* What you will do *
Only the lines from the beginning of the data through the one with "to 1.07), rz" belong in the answer, each retyped exactly, with pictures left out.
===== Data for this task
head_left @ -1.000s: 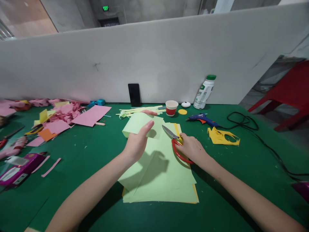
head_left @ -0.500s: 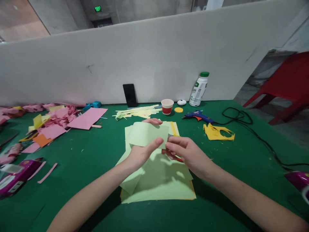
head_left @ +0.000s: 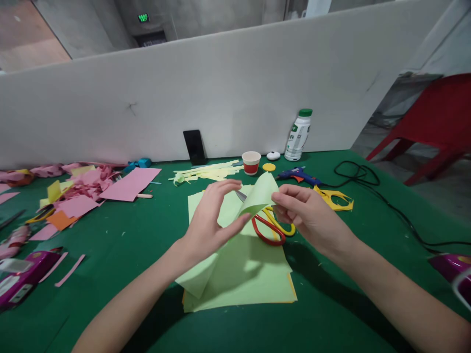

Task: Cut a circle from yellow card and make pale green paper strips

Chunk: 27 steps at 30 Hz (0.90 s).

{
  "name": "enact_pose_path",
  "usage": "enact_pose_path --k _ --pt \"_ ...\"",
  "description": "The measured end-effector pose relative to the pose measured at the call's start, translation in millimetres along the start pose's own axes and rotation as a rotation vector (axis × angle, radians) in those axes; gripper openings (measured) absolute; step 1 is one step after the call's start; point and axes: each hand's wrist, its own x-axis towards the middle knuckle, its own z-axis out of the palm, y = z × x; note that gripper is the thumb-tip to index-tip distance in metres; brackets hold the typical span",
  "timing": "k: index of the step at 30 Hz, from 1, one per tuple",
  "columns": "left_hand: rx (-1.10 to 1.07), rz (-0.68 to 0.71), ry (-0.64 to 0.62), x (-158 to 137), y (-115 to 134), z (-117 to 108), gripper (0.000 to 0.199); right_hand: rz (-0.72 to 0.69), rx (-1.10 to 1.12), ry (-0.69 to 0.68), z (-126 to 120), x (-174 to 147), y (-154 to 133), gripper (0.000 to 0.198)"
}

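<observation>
My right hand [head_left: 309,215] pinches the edge of a small light-green paper piece [head_left: 262,190], which curls upward above the stack. Facing it from the other side, my left hand [head_left: 209,223] is open, its thumb and fingers spread apart; the thumb tip is close to the paper's lower edge, and I cannot tell if they touch. Scissors [head_left: 270,242] with one red and one yellow handle loop lie under the curled piece, their blades partly hidden. Beneath all this is a stack of light-green sheets [head_left: 246,279] with yellow edges showing.
Behind the stack are green paper strips [head_left: 211,171], a paper cup [head_left: 250,164], a phone [head_left: 195,147] and a bottle [head_left: 298,136]. A blue glue gun [head_left: 299,175] and a yellow paper scrap [head_left: 333,198] lie right. Pink paper [head_left: 131,184] and a purple glue gun [head_left: 27,277] lie left.
My left hand has let go of the green piece and opened. My right hand has let go of the scissors, now on the stack, and has bent the piece up to the right.
</observation>
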Motion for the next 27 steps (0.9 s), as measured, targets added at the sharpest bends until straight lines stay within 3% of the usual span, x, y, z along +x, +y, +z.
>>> enact_pose_path --k 2,6,11,13,17,22,27 --pt "-0.06 -0.079 -0.106 2 -10 2 0.042 0.004 -0.008 -0.048 0 -2 -2 0.03" --pt "-0.283 -0.296 -0.25 6 -15 4 0.037 -0.001 -0.078 -0.063 -8 -1 -4 0.026" --pt "-0.648 -0.878 -0.251 14 -6 -2 0.022 -0.072 -0.256 0.102 -28 12 -10 0.018" --pt "-0.802 -1.027 -0.226 16 -1 -2 0.019 -0.072 -0.271 0.161 -33 15 -12 0.017" --pt "-1.008 -1.078 -0.212 16 8 8 0.023 -0.026 -0.195 0.241 -34 17 -10 0.015" --pt "-1.069 -1.053 -0.141 8 8 26 0.022 0.04 -0.148 0.164 -24 14 -4 0.022" --pt "-1.124 -1.076 -0.138 3 5 28 0.025 0.041 -0.185 0.18 -17 13 -3 0.015"
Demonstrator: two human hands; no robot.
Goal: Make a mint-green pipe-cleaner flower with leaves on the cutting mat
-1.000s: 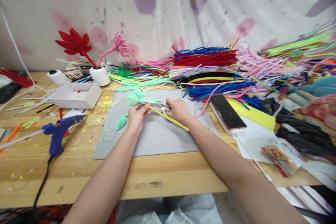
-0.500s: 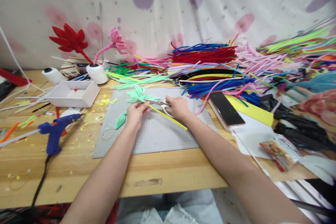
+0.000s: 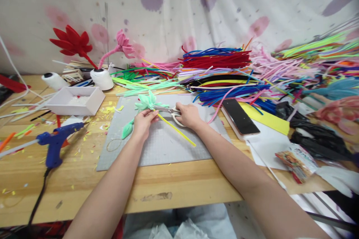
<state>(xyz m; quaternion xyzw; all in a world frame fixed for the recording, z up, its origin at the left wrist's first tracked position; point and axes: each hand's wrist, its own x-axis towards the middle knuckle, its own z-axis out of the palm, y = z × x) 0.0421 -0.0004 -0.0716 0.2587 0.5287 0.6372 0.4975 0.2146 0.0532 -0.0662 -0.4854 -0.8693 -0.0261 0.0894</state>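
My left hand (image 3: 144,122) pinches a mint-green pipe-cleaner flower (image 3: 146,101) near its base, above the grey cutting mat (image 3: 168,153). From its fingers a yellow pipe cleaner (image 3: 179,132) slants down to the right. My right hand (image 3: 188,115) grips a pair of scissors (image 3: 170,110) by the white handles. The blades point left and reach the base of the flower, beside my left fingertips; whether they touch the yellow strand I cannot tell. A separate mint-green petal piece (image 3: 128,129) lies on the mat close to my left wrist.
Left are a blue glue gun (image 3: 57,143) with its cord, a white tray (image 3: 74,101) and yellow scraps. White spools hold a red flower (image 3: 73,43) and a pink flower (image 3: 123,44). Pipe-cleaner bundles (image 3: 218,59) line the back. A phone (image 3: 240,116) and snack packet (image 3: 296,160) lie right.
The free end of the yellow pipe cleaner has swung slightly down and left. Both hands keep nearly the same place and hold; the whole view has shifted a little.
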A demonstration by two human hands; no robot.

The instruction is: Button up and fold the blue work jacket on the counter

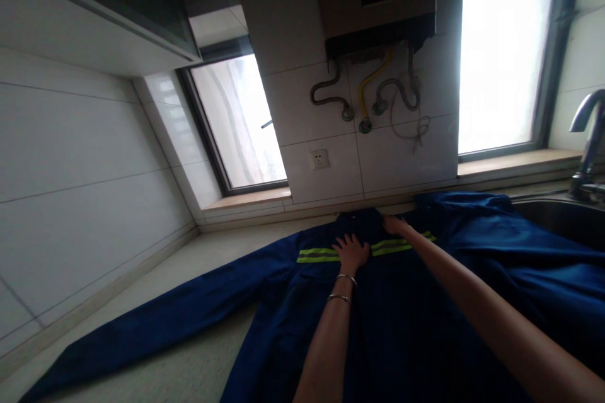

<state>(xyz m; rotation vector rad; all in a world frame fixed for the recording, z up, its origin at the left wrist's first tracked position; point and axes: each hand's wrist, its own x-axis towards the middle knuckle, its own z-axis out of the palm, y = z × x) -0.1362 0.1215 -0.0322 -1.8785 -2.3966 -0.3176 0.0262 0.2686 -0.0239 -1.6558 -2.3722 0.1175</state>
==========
* Answer space *
head_left @ -1.000s: 
head_left @ -0.500s: 
head_left @ +0.000s: 

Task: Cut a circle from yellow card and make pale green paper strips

Chunk: 27 steps at 30 Hz (0.90 s).

{
  "name": "enact_pose_path",
  "usage": "enact_pose_path --k _ --pt \"_ ...\"",
  "description": "The measured end-effector pose relative to the pose measured at the call's start, translation in millimetres along the start pose's own axes and rotation as a rotation vector (axis × angle, radians) in those axes; gripper openings (measured) absolute; step 1 is one step after the call's start; point and axes: each hand's wrist, its own x-axis towards the middle knuckle, its own z-axis out of the palm, y = z × x; note that gripper is the thumb-tip to index-tip distance in metres; brackets hold the typical span",
  "timing": "k: index of the step at 30 Hz, from 1, one per tuple",
  "columns": "left_hand: rx (-1.10 to 1.07), rz (-0.68 to 0.71), ry (-0.64 to 0.62), x (-158 to 137), y (-115 to 134), z (-117 to 108), gripper (0.000 to 0.199); right_hand: rz (-0.72 to 0.69), rx (-1.10 to 1.12), ry (-0.69 to 0.68), z (-126 to 120), x (-174 to 147), y (-154 to 133), gripper (0.000 to 0.198)"

The requested output has been fully supplied.